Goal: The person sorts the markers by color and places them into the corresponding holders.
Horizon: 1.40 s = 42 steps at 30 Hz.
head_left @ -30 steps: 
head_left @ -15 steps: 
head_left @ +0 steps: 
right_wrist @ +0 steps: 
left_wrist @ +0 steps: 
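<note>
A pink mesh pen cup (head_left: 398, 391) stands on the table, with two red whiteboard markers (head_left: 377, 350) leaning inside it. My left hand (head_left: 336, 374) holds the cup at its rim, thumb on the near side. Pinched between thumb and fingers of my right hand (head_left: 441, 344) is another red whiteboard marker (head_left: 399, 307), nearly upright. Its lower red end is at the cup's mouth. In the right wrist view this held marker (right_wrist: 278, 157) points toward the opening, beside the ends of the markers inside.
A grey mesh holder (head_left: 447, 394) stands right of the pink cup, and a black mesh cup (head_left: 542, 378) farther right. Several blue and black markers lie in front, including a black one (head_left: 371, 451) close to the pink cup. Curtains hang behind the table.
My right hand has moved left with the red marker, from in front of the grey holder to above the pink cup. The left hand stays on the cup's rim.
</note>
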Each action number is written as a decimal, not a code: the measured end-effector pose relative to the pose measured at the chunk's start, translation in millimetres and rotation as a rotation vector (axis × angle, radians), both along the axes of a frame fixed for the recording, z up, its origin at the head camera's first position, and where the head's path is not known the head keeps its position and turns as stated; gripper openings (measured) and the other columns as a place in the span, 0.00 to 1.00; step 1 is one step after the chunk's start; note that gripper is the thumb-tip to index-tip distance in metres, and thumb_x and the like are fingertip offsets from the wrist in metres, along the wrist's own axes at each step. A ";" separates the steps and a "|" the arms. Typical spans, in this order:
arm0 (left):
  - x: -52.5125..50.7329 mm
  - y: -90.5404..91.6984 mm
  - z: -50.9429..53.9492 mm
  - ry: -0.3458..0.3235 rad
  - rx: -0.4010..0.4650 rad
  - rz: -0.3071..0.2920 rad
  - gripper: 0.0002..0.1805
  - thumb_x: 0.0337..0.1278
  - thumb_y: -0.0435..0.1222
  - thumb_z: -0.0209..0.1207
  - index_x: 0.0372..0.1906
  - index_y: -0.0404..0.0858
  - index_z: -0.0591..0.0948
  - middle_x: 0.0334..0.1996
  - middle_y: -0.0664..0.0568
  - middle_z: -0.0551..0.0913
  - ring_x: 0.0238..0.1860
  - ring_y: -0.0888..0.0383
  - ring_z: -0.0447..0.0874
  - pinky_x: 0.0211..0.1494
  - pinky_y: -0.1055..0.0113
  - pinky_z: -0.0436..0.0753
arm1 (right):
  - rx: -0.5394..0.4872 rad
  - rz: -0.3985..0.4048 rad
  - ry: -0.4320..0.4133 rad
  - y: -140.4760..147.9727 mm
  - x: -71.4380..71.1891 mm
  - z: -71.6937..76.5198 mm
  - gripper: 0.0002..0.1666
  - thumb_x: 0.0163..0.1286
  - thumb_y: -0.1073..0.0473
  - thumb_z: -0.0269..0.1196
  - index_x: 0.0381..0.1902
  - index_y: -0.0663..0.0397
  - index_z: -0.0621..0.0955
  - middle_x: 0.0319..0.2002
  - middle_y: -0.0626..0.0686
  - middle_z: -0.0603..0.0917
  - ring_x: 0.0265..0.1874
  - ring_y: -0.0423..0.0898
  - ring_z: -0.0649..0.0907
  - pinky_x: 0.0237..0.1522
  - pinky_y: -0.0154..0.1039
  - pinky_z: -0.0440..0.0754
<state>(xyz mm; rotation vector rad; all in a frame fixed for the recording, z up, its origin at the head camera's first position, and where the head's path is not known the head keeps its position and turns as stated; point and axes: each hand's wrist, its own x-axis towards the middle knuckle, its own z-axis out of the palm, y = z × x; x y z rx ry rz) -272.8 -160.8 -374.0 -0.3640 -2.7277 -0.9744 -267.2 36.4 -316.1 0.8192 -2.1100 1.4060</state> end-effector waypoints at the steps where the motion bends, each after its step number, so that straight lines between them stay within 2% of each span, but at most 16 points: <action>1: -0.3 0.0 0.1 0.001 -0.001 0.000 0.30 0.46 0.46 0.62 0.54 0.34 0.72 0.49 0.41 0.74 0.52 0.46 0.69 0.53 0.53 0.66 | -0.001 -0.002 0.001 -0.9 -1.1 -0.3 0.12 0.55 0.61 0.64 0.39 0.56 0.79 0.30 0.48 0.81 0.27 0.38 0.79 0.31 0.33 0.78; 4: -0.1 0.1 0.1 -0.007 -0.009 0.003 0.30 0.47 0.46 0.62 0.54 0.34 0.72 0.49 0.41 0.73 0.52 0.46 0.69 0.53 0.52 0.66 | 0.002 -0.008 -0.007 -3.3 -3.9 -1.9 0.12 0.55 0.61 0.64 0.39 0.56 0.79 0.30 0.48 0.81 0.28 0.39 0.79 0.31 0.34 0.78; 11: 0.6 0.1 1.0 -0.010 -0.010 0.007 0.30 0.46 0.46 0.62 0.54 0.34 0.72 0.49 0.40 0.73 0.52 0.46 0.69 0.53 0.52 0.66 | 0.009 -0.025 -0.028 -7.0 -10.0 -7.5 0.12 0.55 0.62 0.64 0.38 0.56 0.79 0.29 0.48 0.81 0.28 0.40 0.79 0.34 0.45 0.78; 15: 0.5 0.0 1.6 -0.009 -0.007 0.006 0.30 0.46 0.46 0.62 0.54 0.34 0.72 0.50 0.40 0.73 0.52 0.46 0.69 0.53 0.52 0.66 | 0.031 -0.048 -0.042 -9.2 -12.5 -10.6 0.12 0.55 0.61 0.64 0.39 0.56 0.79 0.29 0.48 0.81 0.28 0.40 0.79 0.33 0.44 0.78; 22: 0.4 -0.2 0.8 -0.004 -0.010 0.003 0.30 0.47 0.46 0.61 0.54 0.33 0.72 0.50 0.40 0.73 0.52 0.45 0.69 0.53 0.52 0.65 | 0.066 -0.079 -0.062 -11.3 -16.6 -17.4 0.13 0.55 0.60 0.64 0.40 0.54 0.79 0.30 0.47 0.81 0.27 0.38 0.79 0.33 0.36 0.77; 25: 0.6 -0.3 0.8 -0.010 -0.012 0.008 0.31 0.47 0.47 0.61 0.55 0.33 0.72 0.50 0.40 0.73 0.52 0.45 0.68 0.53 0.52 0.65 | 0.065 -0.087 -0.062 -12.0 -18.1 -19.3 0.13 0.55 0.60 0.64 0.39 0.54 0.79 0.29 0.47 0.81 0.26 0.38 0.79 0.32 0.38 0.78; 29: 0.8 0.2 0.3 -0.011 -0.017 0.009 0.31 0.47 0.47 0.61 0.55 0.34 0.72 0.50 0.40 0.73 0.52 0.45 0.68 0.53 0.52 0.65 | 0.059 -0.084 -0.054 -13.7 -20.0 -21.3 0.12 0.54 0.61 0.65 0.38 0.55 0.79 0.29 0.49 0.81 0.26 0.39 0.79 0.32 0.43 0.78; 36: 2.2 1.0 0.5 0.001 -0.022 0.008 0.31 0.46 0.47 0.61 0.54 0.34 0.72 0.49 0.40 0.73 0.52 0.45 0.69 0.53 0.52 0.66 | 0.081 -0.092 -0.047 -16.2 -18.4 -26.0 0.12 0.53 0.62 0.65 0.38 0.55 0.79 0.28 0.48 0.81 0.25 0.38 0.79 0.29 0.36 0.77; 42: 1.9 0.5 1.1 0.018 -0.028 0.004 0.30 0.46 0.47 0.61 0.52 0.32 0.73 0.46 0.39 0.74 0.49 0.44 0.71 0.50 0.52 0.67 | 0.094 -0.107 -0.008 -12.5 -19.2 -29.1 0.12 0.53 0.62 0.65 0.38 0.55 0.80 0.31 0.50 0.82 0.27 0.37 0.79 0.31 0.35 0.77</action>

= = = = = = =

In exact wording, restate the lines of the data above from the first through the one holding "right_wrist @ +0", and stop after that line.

• [FINISHED EXERCISE]
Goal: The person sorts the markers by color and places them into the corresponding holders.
Horizon: 1.40 s = 42 steps at 30 Hz.
head_left @ -30 steps: 
head_left @ -15 steps: 
head_left @ +0 steps: 
right_wrist @ +0 steps: 

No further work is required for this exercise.